• Problem description:
Please set down the lines of the listing exactly, from its first line to the line with "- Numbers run", leaving the pictures out.

• Data shown:
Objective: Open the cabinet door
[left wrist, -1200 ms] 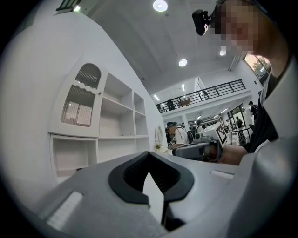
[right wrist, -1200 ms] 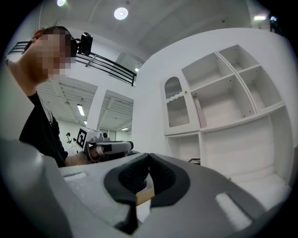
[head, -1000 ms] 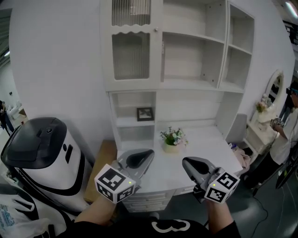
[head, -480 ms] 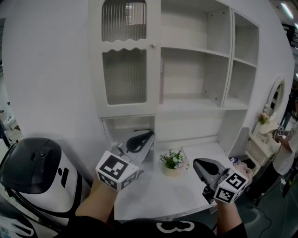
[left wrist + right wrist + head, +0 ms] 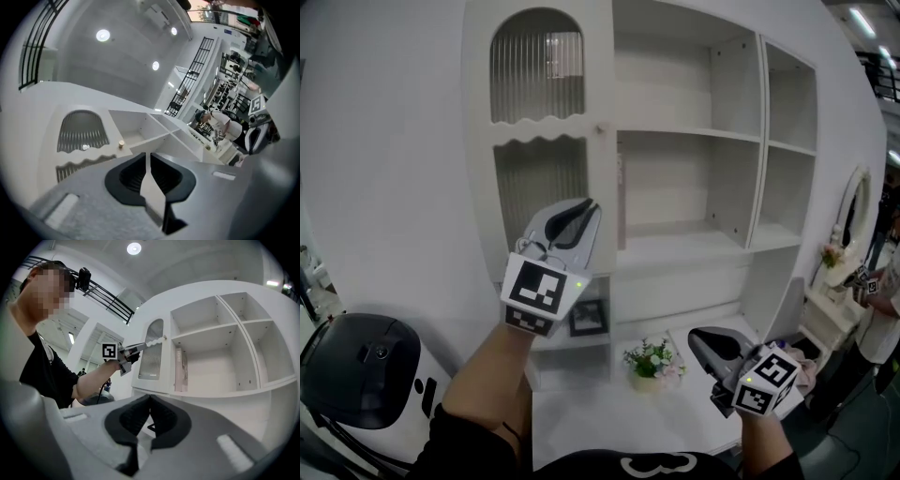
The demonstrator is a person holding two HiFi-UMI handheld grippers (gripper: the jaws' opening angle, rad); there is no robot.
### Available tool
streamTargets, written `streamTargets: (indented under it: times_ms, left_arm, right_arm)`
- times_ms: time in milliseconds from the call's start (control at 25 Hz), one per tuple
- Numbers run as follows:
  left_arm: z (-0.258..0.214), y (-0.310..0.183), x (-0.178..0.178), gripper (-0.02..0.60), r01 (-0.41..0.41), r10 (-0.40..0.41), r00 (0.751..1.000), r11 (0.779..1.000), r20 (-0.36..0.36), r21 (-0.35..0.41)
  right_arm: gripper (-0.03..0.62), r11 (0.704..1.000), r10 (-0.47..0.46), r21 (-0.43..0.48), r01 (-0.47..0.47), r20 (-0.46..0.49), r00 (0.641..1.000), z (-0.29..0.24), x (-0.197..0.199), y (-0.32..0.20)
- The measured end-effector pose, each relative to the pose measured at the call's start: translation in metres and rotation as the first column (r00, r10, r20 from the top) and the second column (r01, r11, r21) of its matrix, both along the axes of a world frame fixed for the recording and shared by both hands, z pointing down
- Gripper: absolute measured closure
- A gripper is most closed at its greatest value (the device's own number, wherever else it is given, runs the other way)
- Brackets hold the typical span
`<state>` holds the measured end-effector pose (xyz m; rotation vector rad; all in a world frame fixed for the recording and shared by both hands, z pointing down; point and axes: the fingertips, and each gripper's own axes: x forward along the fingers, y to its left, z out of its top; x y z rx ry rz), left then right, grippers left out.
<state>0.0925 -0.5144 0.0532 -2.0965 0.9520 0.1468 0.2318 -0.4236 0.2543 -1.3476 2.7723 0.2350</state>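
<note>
Head view | left gripper (image 5: 584, 210): jaws together, empty, before cabinet door (image 5: 542, 133) | right gripper (image 5: 699, 339): jaws together, empty, above bench (image 5: 581, 417) right edge

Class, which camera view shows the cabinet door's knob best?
Left gripper view: the knob stands clear, unblocked. The head view shows it tiny on the door edge; the right gripper view, small by the left gripper.

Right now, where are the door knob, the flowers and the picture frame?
door knob (image 5: 602, 128): head view, its round tip.
flowers (image 5: 652, 357): head view, the blooms.
picture frame (image 5: 588, 319): head view, its middle.
</note>
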Motion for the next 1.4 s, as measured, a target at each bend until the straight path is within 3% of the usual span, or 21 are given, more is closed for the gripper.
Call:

• Exercise answer:
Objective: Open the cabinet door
[left wrist, -1200 ms] 
[right wrist, -1200 ms] 
[head, -1000 ms] 
[head, -480 ms] 
[left wrist + right wrist + head, +0 ms] 
The demonstrator is a person holding two HiFi-UMI handheld grippers (gripper: the jaws' opening angle, rad); there is no robot.
### Available tool
streamTargets, written `streamTargets: (indented under it: times_ms, left_arm, right_arm)`
- times_ms: time in milliseconds from the call's start (control at 25 Hz), one per tuple
- Numbers run as follows:

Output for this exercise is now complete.